Check each line of the records below for the string "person", then state how many lines contain it, with no other output.

Records from a collection:
==============================

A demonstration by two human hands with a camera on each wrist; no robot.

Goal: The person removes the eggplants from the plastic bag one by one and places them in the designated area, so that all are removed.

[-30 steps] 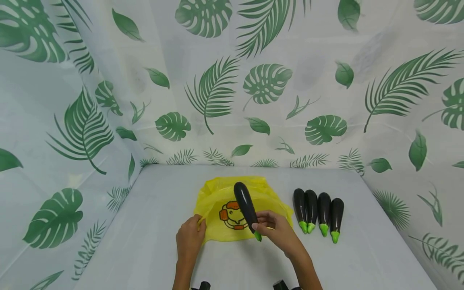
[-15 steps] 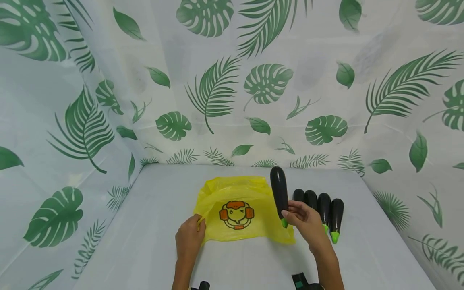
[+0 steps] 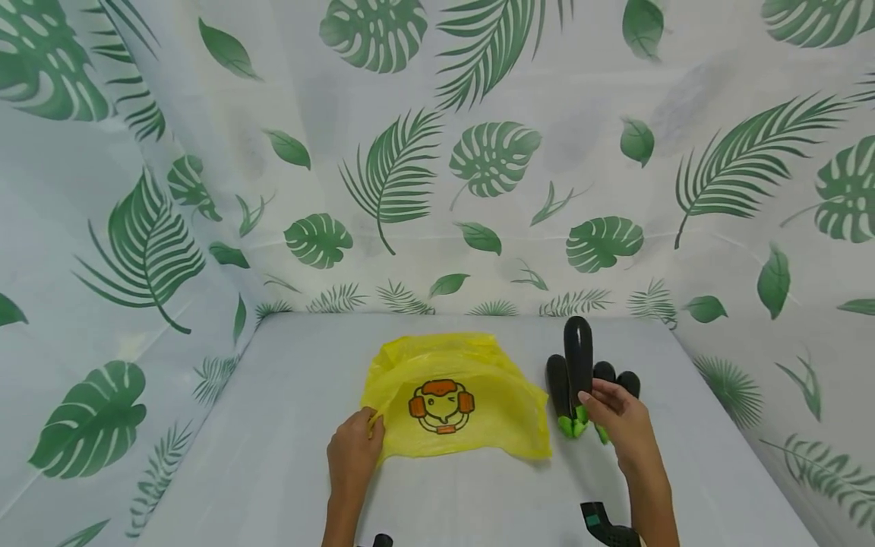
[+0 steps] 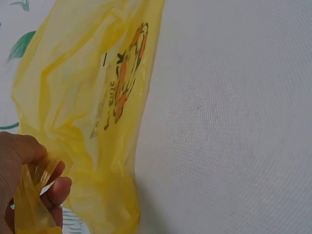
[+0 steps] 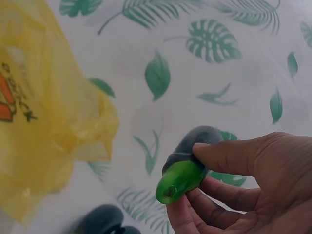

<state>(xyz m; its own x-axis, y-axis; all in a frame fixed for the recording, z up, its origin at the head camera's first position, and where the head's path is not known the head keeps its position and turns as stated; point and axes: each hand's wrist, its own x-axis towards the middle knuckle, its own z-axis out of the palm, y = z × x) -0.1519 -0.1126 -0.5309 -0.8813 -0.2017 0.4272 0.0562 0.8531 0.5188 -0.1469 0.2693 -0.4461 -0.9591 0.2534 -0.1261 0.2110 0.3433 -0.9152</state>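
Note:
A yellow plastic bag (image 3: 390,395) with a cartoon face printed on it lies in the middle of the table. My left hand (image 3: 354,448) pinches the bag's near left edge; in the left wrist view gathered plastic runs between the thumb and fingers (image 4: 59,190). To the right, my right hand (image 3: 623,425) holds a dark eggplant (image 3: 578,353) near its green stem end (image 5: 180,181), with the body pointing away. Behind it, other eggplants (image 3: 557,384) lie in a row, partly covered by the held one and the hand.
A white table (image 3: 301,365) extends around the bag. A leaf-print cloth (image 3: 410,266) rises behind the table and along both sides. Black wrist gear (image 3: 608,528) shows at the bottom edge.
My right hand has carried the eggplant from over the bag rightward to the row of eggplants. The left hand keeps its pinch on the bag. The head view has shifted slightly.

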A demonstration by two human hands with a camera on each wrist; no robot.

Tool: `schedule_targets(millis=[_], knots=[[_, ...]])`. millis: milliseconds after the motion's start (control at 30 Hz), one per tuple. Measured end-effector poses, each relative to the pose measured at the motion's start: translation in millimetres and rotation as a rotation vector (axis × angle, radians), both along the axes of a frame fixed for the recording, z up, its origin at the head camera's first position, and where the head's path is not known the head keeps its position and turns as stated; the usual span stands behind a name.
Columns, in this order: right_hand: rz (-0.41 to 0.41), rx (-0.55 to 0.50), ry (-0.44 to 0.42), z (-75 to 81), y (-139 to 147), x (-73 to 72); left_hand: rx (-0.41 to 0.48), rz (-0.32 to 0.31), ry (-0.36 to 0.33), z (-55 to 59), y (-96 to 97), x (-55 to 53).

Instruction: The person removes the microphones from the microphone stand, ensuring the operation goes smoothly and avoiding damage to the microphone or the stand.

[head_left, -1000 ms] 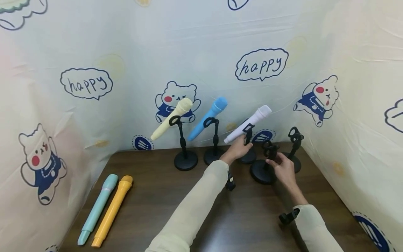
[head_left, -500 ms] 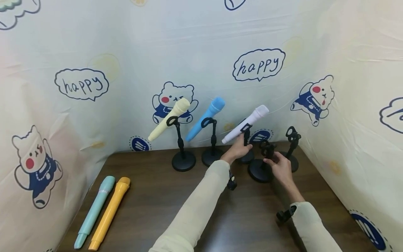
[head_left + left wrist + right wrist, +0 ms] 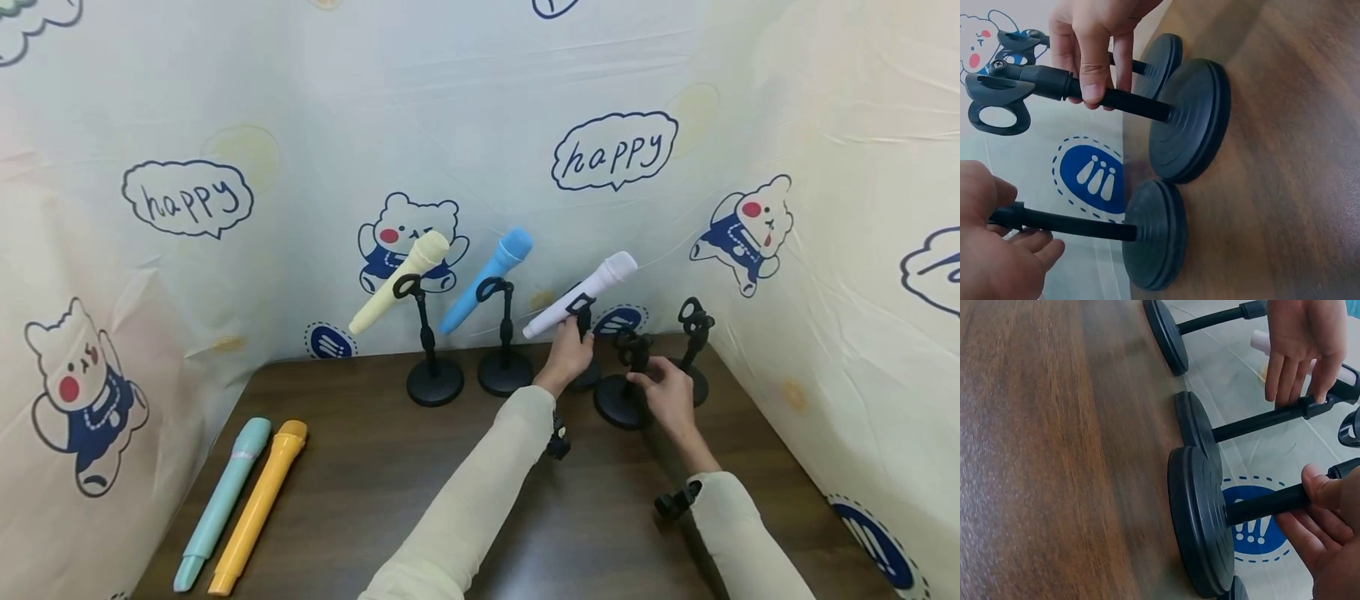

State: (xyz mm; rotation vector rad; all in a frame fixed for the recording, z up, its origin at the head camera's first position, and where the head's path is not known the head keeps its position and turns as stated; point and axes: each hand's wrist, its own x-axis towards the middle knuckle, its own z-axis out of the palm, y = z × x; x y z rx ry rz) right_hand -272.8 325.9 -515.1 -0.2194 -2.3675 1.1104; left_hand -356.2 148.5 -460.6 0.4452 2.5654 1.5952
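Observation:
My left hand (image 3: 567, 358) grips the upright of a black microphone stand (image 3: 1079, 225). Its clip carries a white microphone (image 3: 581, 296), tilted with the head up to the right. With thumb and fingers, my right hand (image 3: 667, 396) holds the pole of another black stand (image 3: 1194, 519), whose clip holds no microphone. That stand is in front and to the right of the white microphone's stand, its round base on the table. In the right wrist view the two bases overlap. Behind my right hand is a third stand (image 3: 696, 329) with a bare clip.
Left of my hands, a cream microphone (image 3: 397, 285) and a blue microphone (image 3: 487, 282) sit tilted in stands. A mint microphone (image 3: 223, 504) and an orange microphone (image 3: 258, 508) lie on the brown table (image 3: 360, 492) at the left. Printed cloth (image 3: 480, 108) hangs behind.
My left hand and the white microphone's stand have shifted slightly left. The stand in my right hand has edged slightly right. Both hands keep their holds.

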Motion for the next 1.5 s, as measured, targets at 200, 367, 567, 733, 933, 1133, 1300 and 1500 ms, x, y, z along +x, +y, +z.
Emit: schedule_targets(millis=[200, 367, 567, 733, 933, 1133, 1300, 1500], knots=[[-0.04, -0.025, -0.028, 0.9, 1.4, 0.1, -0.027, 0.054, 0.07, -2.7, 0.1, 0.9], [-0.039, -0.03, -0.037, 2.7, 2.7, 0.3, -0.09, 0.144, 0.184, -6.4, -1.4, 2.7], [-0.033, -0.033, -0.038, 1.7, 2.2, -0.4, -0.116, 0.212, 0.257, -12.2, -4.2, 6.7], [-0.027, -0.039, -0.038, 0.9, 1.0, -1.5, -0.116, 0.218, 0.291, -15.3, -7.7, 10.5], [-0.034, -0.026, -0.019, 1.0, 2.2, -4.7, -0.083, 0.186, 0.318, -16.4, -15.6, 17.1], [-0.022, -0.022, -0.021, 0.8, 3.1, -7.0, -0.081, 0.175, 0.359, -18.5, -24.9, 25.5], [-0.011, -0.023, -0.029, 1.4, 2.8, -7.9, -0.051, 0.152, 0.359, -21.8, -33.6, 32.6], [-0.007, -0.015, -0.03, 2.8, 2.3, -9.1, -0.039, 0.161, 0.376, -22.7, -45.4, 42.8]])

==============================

EXERCISE OUTPUT:
2